← All simulations · Pillar 6: Checking the work

ROC curve & AUC

What it is

A detector gives every thing it sees a score — here, a radar reading of how “plane-like” a blip is. A threshold turns that score into a decision: sound the alarm, or stay quiet. The ROC curve shows what happens to two rates as you slide that threshold across every setting: the true-positive rate (real planes you caught) against the false-positive rate (birds you mistook for planes).

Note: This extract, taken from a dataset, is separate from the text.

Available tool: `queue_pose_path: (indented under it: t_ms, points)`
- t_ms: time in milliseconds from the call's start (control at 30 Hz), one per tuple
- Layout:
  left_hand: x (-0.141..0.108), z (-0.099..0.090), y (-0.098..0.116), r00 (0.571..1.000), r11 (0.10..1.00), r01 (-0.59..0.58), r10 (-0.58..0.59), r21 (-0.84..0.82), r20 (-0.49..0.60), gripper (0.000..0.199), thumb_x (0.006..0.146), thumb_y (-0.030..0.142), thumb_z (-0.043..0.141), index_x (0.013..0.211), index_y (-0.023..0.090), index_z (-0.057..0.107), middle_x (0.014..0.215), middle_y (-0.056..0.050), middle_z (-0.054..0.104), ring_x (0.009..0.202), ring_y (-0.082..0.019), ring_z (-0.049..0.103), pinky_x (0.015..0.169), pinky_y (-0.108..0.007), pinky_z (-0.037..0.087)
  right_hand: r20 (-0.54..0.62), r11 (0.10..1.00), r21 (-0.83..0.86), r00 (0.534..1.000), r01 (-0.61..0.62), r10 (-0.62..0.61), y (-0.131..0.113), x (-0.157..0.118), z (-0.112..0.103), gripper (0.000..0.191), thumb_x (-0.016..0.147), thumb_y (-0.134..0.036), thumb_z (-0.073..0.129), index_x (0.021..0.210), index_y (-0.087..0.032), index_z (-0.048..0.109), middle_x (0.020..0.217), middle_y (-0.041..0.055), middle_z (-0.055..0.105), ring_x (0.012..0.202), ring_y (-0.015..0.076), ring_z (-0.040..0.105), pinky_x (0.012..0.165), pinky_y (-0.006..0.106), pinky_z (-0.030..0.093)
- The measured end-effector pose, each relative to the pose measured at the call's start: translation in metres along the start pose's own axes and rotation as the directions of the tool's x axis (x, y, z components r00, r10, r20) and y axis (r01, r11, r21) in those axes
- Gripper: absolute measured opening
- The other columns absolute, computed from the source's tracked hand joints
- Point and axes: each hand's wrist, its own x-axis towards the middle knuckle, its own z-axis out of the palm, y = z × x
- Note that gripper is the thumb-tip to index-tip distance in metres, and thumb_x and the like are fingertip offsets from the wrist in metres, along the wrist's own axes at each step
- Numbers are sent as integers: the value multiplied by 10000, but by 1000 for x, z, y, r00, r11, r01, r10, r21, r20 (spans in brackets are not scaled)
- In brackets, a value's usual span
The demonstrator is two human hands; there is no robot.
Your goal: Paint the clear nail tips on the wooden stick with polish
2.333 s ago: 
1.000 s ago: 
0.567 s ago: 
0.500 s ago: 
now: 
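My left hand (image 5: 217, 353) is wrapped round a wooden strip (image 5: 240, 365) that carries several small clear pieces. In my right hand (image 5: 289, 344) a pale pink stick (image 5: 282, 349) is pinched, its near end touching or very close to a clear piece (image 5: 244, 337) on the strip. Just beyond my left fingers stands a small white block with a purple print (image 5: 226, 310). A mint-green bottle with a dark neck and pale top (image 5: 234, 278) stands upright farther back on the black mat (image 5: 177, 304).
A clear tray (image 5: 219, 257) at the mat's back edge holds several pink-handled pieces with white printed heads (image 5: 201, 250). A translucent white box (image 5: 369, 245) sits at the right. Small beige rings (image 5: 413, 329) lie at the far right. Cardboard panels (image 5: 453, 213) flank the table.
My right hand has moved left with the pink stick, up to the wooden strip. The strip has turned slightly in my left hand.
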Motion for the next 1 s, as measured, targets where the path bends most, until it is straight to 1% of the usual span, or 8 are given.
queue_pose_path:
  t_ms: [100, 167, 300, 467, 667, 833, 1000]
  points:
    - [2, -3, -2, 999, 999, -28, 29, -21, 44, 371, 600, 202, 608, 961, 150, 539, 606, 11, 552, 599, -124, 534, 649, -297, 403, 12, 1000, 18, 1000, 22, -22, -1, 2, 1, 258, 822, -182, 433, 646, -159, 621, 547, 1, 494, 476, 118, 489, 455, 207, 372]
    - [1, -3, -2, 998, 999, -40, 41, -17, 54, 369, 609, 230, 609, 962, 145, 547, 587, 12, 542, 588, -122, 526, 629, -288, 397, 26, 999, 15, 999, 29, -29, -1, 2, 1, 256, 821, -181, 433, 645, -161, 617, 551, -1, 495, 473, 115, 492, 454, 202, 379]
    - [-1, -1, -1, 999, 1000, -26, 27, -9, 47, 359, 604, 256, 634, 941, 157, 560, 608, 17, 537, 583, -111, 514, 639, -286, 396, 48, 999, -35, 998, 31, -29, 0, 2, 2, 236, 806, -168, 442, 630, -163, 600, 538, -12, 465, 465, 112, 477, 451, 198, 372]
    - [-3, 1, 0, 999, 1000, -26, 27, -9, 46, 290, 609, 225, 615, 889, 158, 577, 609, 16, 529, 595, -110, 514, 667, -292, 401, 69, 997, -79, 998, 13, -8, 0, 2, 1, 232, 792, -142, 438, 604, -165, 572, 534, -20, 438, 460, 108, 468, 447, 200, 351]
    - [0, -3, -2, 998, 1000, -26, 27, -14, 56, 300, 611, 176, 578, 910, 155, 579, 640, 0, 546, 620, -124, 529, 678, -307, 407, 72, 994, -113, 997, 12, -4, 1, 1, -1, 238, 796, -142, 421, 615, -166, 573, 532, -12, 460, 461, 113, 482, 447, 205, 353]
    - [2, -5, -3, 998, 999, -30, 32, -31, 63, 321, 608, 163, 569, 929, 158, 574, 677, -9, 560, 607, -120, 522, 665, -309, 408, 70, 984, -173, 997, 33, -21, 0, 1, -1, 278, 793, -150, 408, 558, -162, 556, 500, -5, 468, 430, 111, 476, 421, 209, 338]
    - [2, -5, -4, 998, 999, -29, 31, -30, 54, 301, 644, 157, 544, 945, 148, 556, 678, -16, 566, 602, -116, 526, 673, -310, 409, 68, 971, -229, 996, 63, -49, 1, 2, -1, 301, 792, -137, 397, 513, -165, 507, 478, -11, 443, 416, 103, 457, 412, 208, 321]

Go deeper: each threshold is one point — one (false-alarm, catch) pair. Sweep the threshold from strict to loose and those points trace a curve from the bottom-left (alarm never sounds) to the top-right (alarm always sounds). A great detector bows toward the top-left corner: lots caught, few false alarms. The straight diagonal is pure guessing. The area under the curve (AUC) squeezes the whole picture into one number — 1.0 is perfect, 0.5 is a coin flip.

Why care

A single accuracy number depends entirely on where you happened to set the threshold — move the line and the number changes. The ROC curve judges a detector across every threshold at once, so you can compare two models fairly before committing to one operating point. It also lets you pick the threshold on purpose: hug the top-left for balance, or slide along the curve to trade a few more false alarms for a few more catches when a miss is costly.

The idea, intuitively

Picture all the blips laid out by score, with a line you can slide. Everything to the right of the line sets off the alarm. Move the line left and you catch more planes — but more birds trip the alarm too. Move it right and the birds go quiet — but planes slip through. Plot “planes caught” up and “false alarms” across, drop a dot for every line position, and you’ve drawn the ROC curve.

Peek at the data first

Every blip has a radar score and the truth of what it really was. The truth is what lets us count catches and false alarms — much like Spectra’s describe_data summarizes a dataset before you trust it.

Try it

Slide the threshold and watch the green catch-rate bar and red false-alarm bar move together while the dot rides along the ROC curve. Tick Shade the area under the curve (AUC) to see the single number that scores the detector across every threshold at once.

Where it shows up

Medical tests. ROC/AUC is the standard way to report how well a test separates sick from healthy across all possible cut-offs.
Fraud & spam detection. Compare detectors by AUC, then pick the threshold that balances catches against false alarms for your costs.
Any score-and-threshold model. Image detectors, credit scoring, search ranking — anywhere a model outputs a score you must turn into a yes/no.

Where it came from

ROC stands for receiver operating characteristic — it was invented by radar engineers during World War II to measure how well an operator could tell real enemy aircraft from noise and bird clutter on the screen. In the 1950s it spread to signal-detection theory in psychology, then to medicine for judging diagnostic tests, and finally became a everyday tool in machine learning for comparing classifiers.

Try it in code

In the Studio, check reports the confusion matrix behind a model’s guesses — the same true and false positives the ROC curve is built from, counted across thresholds:

data  = load "fruits"
train, test = split data, hold_out: 20%

model = make_model "tree"
train_model model, on: train, predict: "type", using: ["sweetness", "size"]

check model, with: test
show_model model

Open it in the Studio ▶

Check your understanding

What two rates do the axes of an ROC curve show?
Why is a detector that bows toward the top-left corner better than one near the diagonal?
Why can the AUC be a fairer score than a single accuracy number?